How to replicate the best model from AutoNLP?


First of all, a big thanks to the Hugging face team for bringing AutoNLP to us. A really amazing tool. I had the chance to try it out today and it looks very promising and interesting. I was trying to find a best model for a binary text classification task and the config of the best model is shown below:

  "_name_or_path": "AutoNLP",
  "_num_labels": 2,
  "architectures": [
  "attention_probs_dropout_prob": 0.1,
  "gradient_checkpointing": false,
  "hidden_act": "gelu",
  "hidden_dropout_prob": 0.1,
  "hidden_size": 1024,
  "id2label": {
    "0": "negative",
    "1": "non-negative"
  "initializer_range": 0.02,
  "intermediate_size": 4096,
  "label2id": {
    "negative": 0,
    "non-negative": 1
  "layer_norm_eps": 1e-12,
  "max_length": 96,
  "max_position_embeddings": 512,
  "model_type": "bert",
  "num_attention_heads": 16,
  "num_hidden_layers": 24,
  "pad_token_id": 0,
  "padding": "max_length",
  "position_embedding_type": "absolute",
  "problem_type": "single_label_classification",
  "transformers_version": "4.8.0",
  "type_vocab_size": 2,
  "use_cache": true,
  "vocab_size": 30522

If I want to start from the scratch and replicate this best model, will I get the same results?
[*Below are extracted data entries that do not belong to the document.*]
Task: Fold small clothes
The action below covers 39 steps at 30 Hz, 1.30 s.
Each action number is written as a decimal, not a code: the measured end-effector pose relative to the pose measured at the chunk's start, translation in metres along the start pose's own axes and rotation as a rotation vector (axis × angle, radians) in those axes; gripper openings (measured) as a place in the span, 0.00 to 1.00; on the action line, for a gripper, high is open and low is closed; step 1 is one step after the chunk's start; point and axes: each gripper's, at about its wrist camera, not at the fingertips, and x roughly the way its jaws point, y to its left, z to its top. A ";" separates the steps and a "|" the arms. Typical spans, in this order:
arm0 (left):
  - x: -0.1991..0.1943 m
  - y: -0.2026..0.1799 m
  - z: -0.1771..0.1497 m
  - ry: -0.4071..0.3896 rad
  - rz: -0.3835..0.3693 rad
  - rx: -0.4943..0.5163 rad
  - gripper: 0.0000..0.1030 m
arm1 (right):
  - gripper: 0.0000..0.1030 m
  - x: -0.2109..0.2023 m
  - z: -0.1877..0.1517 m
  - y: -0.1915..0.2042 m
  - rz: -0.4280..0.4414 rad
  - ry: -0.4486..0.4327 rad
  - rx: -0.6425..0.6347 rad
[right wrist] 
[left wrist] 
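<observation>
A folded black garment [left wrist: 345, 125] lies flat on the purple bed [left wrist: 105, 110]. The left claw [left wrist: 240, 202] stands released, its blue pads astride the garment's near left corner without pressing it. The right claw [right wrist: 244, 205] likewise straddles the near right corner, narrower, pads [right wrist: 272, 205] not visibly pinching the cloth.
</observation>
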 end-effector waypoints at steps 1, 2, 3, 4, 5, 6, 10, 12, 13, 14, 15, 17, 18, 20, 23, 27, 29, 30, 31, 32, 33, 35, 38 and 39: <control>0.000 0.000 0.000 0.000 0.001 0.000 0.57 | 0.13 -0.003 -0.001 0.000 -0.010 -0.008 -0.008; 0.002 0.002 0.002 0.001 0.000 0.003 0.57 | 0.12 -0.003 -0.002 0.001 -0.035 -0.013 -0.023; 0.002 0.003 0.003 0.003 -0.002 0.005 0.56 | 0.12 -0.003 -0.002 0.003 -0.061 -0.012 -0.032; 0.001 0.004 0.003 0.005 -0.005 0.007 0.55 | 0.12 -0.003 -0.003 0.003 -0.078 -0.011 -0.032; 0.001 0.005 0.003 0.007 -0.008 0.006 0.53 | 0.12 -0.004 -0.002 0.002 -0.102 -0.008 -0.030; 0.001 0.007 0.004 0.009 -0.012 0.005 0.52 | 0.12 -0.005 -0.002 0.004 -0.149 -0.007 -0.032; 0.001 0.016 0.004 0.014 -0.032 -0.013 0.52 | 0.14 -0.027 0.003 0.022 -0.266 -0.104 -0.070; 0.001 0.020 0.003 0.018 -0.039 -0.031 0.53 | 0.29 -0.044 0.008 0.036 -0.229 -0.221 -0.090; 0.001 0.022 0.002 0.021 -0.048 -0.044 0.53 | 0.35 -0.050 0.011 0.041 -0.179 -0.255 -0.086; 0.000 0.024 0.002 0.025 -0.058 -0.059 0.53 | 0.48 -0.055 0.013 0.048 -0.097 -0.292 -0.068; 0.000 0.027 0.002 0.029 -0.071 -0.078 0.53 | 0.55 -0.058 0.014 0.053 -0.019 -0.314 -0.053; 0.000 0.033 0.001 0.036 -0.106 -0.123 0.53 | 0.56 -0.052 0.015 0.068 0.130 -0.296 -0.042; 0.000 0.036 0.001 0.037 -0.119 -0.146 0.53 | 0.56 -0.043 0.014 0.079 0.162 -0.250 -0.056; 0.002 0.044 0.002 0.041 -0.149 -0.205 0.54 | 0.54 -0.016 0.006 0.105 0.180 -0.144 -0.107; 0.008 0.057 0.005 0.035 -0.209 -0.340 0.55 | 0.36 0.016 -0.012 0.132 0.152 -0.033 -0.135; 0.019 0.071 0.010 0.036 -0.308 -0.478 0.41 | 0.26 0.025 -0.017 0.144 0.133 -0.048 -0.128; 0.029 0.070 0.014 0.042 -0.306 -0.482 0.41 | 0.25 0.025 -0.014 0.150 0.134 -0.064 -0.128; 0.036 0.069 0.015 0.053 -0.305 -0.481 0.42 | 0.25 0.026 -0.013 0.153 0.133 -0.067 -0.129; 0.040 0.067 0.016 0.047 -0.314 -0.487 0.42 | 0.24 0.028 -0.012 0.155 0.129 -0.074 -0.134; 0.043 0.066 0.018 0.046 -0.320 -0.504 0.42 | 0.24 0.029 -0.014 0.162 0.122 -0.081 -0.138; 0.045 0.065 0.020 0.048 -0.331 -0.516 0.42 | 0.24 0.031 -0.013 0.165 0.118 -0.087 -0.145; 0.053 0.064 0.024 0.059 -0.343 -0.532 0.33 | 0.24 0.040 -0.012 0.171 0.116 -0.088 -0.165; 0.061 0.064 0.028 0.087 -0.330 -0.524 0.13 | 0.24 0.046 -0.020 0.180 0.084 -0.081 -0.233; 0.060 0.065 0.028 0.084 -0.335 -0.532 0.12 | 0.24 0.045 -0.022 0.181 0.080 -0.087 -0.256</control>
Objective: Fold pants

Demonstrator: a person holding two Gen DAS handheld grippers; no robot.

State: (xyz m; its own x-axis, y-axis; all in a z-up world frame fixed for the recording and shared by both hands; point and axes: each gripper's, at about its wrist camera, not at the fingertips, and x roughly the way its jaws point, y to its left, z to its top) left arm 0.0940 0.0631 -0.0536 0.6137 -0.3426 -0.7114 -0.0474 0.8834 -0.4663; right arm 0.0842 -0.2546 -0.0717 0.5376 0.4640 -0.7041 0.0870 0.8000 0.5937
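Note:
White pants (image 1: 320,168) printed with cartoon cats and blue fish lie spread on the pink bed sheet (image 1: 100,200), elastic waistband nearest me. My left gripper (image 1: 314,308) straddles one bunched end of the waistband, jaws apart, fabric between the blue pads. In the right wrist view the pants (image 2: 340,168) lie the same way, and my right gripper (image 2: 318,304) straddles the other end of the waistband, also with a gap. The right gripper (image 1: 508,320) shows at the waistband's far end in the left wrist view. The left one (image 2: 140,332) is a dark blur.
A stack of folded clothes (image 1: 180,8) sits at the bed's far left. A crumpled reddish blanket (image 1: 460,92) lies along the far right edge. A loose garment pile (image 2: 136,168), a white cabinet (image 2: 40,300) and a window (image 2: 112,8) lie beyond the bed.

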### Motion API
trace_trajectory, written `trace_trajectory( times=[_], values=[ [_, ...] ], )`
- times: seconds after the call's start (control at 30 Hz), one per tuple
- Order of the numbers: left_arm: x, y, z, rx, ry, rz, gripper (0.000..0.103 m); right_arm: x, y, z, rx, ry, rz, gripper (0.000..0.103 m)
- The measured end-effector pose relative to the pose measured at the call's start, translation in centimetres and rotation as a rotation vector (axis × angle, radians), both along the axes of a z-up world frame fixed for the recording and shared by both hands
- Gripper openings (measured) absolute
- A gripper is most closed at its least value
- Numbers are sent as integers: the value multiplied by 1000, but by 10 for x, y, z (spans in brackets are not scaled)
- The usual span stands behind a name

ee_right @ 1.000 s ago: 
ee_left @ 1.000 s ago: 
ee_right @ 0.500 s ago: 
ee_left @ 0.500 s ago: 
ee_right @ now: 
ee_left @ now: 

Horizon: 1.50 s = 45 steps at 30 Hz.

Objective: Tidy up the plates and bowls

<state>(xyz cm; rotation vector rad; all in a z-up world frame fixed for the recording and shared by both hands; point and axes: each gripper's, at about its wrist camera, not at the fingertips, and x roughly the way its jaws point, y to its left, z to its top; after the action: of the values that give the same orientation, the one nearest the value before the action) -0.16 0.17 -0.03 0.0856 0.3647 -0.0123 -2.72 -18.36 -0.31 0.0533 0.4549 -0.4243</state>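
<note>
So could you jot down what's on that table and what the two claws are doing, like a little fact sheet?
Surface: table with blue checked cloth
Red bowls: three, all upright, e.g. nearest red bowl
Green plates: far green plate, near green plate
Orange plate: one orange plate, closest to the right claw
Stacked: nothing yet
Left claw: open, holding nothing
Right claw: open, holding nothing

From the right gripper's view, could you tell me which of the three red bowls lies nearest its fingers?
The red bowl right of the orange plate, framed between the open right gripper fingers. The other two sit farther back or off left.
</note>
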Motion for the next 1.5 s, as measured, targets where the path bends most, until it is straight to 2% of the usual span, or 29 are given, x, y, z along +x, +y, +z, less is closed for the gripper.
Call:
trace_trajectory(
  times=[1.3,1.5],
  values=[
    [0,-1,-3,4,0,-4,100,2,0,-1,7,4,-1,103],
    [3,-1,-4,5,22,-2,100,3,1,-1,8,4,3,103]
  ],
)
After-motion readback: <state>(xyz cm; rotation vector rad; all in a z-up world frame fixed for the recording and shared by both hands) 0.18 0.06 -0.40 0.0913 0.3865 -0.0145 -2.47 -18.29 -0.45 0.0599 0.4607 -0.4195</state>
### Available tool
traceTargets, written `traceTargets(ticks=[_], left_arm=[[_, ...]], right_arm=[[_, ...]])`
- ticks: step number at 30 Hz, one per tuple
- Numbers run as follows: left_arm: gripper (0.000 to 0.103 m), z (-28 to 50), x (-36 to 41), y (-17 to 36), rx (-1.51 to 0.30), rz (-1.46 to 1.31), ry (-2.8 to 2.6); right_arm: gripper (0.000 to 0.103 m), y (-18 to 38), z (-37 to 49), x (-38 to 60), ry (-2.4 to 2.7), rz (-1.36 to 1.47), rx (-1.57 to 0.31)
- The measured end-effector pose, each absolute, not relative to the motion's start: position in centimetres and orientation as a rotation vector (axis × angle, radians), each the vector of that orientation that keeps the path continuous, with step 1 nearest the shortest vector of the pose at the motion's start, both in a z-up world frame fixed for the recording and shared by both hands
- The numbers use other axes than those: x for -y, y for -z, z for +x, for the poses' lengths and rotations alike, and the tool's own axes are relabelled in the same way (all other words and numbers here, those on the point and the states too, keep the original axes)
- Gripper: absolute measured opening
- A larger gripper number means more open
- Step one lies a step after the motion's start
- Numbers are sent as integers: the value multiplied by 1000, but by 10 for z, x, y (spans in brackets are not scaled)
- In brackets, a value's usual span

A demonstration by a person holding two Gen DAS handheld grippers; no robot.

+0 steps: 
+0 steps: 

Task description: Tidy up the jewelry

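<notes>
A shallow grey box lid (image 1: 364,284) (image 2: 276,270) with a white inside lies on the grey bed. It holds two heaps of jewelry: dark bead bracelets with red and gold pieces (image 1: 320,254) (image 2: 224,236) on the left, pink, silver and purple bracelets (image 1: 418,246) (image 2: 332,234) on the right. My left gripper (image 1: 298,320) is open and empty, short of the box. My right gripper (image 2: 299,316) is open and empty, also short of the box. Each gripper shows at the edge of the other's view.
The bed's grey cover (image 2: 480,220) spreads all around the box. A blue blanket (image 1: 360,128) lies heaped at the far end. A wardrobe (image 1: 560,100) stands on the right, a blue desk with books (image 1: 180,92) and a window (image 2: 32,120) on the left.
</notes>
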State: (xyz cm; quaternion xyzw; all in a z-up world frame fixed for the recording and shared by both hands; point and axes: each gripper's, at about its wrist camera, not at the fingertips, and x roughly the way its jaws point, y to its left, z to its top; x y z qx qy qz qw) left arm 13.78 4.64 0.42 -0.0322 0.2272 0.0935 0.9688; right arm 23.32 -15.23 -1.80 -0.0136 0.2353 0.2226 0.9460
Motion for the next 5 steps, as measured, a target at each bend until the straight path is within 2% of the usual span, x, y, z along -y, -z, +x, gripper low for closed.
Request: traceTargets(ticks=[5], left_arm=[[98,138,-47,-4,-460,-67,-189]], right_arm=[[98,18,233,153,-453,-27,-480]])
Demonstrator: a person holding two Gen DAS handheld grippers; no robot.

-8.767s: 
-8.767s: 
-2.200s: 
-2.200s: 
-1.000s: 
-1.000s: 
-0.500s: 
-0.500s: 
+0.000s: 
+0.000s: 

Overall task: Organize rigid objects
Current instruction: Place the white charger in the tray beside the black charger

From the config file, it seems the best model uses a Bert-large model, drop-out of 0.1, gelu activation. Where can I find the optimizer that was used/ learning rate/batch size and other things to replicate the code?

Say, for example, I am using the code from this Collab notebook, how can I replicate the best model from scratch?

Thanks again!!

It would be hard to replicate as there are several things about training that are not open to the end-user: hyperparameters, optimizer, scheduler, etc. (Un)fortunately, this information will remain closed. You can call it the “secret sauce” of AutoNLP. The final model is, however, open to the end-user and you are free to do whatever you want with it.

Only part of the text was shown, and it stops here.